Following implantation, each subject's hips were immobilized for 2–4 weeks in an orthoses or hip abduction pillow to maintain the hips in 20° abduction and limit hip flexion to no greater than 20°. Subjects were able to self-propel a reclining wheelchair for mobility during this time after receiving assistance to transfer into the wheelchair. The goal of this immobilization phase was to minimize excessive joint motion due to spasticity in order to maintain electrode placement while tissue encapsulation of the implanted components occurred. Any increased spasticity post-operatively was treated with antispasticity medication. The first seven subjects were each immobilized for 4 weeks following implantation. The next two subjects were immobilized for only 2 weeks based on the thought that sufficient encapsulation of the electrodes had occurred by this time.

FES patterns

Prior to the development of the FES patterns, stimulation levels for each muscle were determined individually for each subject to provide optimal exercise and walking programs. The optimal amount of stimulation was defined as the lowest pulse duration that provided the maximum force, as measured by manual muscle testing (MMT).23

Following immobilization, each subject participated in 2–4 weeks of FES strengthening. Three exercise patterns were performed in supine. The first was a kicking exercise for strengthening the quadriceps muscles performed with the knee supported in approximately 30° of flexion. Five sets of 10 maximal contractions, held for 5 s, were performed twice daily, 6 days per week. Weights in 1 lb increments were added when the subjects's leg could extend fully against gravity through all five sets. Weights lifted ranged from 2 to 10 lbs depending on the size of the subject and the stimulated muscle strength. The second exercise was a bridging exercise performed under the same conditions, except weights were not added. In this pattern, the adductor magnus and gluteal muscles were stimulated. The third exercise was an endurance exercise where submaximal stimulation (75% of maximum) was provided to all implanted muscles in a cyclical pattern over a 90 min time period. This exercise was performed twice daily, 6 days per week.

An additional exercise in standing was performed after approximately 1 week of supine exercises. Subjects were positioned in a supportive stander and used a program that activated all muscles continuously at 80% of maximum stimulation. This allowed the subjects to accommodate to the standing position in combination with the stimulation. When this standing exercise was tolerated for an entire therapy session (up to 45 min, the bridging, kicking, and endurance patterns were decreased to once daily.
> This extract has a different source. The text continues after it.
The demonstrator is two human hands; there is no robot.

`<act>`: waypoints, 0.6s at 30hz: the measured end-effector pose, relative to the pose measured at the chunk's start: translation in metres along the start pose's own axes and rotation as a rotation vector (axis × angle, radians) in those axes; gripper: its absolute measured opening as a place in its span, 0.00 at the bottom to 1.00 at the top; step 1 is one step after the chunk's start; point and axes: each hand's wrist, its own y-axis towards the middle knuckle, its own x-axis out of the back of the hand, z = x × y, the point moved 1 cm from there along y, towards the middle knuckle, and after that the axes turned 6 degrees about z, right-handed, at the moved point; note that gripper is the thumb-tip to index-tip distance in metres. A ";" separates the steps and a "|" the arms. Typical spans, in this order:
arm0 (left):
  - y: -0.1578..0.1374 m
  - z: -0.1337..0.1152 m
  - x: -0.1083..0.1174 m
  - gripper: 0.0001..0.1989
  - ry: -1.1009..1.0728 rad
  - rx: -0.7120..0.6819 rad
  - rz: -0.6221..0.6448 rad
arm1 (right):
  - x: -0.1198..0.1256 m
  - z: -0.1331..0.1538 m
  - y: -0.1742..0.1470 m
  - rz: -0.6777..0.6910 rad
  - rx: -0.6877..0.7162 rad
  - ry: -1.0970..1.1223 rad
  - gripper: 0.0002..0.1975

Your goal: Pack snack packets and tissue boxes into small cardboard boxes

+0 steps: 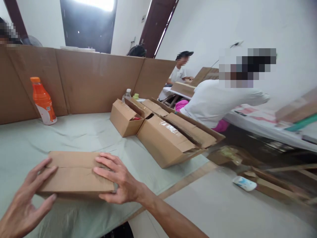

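Note:
A small closed cardboard box (75,177) lies on the pale green cloth near the table's front edge, its top flaps meeting in a seam. My left hand (31,195) holds its left end, fingers on the top and thumb at the front side. Around the right end is my right hand (119,180), with fingertips over the top and the thumb low on the front. The underside of the box is hidden. Beyond it, to the right, stand a smaller flapped carton (126,119) and a longer carton (165,140) with partly lifted flaps.
An orange bottle (44,100) stands at the back left before a tall cardboard screen (99,81). A clear bottle (127,94) is behind the cartons. To the right, a person in a white shirt (210,102) sits by another table. A white canister (244,183) lies lower right.

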 end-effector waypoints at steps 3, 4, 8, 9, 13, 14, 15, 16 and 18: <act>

Standing and walking were initiated after 2 weeks of exercise for the younger, smaller subjects and up to 4 weeks for the older, larger subjects. This was related to safety, as the smaller subjects could more easily be stabilized by the physical therapist if their muscles fatigued while standing. This enabled earlier incorporation of play activities in standing, which provided motivation for the younger subjects.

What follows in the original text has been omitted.